By Stephen Brook and Kishor Napier-Raman
Anyone who knows anything about ABC chair Kim Williams will vouch that he is always on top of absolutely everything.
The media executive, sports lover, arts patron and polyhistor (look it up – we had to) was setting the pace as ABC chair with a headland speech last week when he accompanied the board and executive to that ABC regional outpost known to the rest of Australia as Melbourne.
Williams put his staff on notice, in a speech to the Redmond Barry Society at the State Library of Victoria, about his desire for ABC renewal. He also said Aunty was well placed to be a “national campfire”, inoculating the country against the threat from anti-democratic populist actors weaponising social media.
It was quite the intellectual hit-out. But there is one aspect of work/life balance where Williams has lost control – his inboxes.
CBD can reveal that after Prime Minister Anthony Albanese announced Williams in the role in March the media maestro was deluged with more than 4500 direct messages.
“I stopped keeping a count after around 4500,” Williams tells CBD. “They were ... email, SMS, WhatsApp, Signal, snail mail and phone calls – it was quite overwhelming. I tried to reply personally but probably got to only about two-thirds of them.”
Cubism in the ladies’ cubicles
To Hobart, yet again a frontline of the culture wars. Specifically, Section 26 of the Anti-Discrimination Act and Hobart’s Museum of Old and New Art.
For those who came late, Mona came a cropper after a visiting male curmudgeon took the museum to a tribunal over its Ladies Lounge, after he was denied admission to the women-only space.

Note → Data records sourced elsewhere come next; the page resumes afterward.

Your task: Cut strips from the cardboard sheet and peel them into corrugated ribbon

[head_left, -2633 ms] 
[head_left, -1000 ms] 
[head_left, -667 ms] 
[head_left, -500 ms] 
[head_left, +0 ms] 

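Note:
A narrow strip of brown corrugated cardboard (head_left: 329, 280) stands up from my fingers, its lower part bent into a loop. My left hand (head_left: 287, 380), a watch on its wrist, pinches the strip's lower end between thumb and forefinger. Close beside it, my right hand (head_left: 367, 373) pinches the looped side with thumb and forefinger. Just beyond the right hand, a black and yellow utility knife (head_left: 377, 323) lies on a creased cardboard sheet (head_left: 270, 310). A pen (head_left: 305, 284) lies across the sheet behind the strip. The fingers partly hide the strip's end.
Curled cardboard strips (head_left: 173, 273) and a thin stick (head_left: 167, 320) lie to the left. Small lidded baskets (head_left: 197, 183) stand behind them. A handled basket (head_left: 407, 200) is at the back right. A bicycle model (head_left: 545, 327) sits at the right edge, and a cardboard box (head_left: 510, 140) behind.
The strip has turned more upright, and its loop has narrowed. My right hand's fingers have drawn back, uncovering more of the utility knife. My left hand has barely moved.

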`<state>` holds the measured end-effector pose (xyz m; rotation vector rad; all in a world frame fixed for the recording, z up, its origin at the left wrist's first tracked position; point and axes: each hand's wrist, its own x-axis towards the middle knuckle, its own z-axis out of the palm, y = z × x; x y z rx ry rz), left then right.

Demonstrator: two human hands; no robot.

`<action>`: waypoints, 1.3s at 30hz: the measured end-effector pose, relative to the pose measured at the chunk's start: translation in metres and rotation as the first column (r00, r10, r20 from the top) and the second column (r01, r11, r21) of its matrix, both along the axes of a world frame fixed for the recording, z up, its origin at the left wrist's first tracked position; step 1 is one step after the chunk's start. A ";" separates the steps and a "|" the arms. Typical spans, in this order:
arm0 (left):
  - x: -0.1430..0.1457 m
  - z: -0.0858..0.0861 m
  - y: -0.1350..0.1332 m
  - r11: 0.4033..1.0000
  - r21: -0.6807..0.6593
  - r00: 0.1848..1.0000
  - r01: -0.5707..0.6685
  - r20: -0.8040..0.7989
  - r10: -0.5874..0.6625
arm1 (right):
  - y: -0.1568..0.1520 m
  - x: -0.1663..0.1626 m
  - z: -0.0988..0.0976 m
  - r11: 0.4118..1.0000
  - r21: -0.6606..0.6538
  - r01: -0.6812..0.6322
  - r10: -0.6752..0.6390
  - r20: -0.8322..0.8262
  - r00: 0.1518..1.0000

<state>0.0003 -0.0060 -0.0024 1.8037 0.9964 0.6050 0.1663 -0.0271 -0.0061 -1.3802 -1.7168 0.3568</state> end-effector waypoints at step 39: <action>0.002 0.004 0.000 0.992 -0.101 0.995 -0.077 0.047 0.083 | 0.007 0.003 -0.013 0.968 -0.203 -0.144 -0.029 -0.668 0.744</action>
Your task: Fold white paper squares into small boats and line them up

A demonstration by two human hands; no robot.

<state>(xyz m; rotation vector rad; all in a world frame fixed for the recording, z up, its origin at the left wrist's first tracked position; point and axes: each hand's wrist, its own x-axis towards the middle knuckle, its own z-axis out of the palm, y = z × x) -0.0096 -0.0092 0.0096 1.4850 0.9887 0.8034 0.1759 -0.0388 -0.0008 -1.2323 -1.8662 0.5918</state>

In a dubious victory for mankind, complainant Jason Lau won his anti-discrimination case and Mona shut the Ladies Lounge rather than be forced to let the blokes in. But the victory proved temporary.
Lounge creator Kirsha Kaechele, spouse of Mona owner David Walsh, was not done yet.
Kaechele simply converted some of Mona’s unisex toilets into women’s toilets (perfectly allowable under the legislation), and furnished them with the Picassos from the museum’s collection, making them the first documented case of the pioneering cubist’s work adorning a ladies’ loo.
“While the Ladies Lounge undergoes a series of reforms to meet the exemptions required for reopening, I’ve been doing a little redecorating,” Kaechele told CBD.
“I thought a few of the bathrooms in the museum could do with an update … Some cubism in the cubicles.”
The toilets are now rebadged the Ladies Room.
Kaechele labelled the judgment of Richard Grueber, Tasmanian Civil and Administrative Tribunal member, a “fantastic read”.
“We’ll get the Lounge open again as a church / school / boutique glamping accommodation / facilities / etc under Section 26 of the Anti-Discrimination Act, but in the meantime, enjoy!” Kaechele wrote breezily to her social media followers.
Kean to get going
Within days of former NSW treasurer Matt Kean revealing his surprise resignation from state politics last week, Prime Minister Anthony Albanese did the funniest thing possible by announcing the Liberal’s appointment as the next chair of the Climate Change Authority.
Appointing a pro-renewables, anti-nuclear Liberal was a clear up-yours to Peter Dutton, but hey, nobody can accuse the Labor government of giving out jobs for the boys.
Just days earlier, deputy Liberal leader Sussan Ley proposed a toast to an absent Kean at the moderates’ Black Hand factional dinner.
We doubt Kean, the moderate powerbroker whose blue-green environmentalism has always angered Coalition conservatives, will be getting too many more of those from his former comrades.
Within hours of the appointment, Barnaby Joyce was on Sky News calling him treacherous, and plenty of Liberals, particularly Kean’s factional opponents, want him gone from the party.
All this for a part-time gig that pays $62,660 a year, even less than the $172,546 he made as a humble opposition MP in NSW, where shadow ministers don’t get a bonus. Will Kean even stay on in the Liberal Party? We asked, he didn’t reply.
Brooky is back
Now, where were we? Observant readers might have noticed that one of the bylines at the top of this column has changed once again and the vibe is distinctly Back To the Future.
Or, to put it another way, a previous Melbourne incumbent of this journalistic oblong, be it on a page or a phone, has returned to his former stomping ground.
We could take this opportunity to muse about how in our two-year absence many of the people we write about are looking younger (hello, Botox!) and thinner (hello, Ozempic!), but we seem to have unfortunately run out of time, energy and space.
So let’s just say, everything old is old again. Some pundits are already calling it the most arresting comeback since Kevin Rudd returned to The Lodge, but let’s hope without the same result.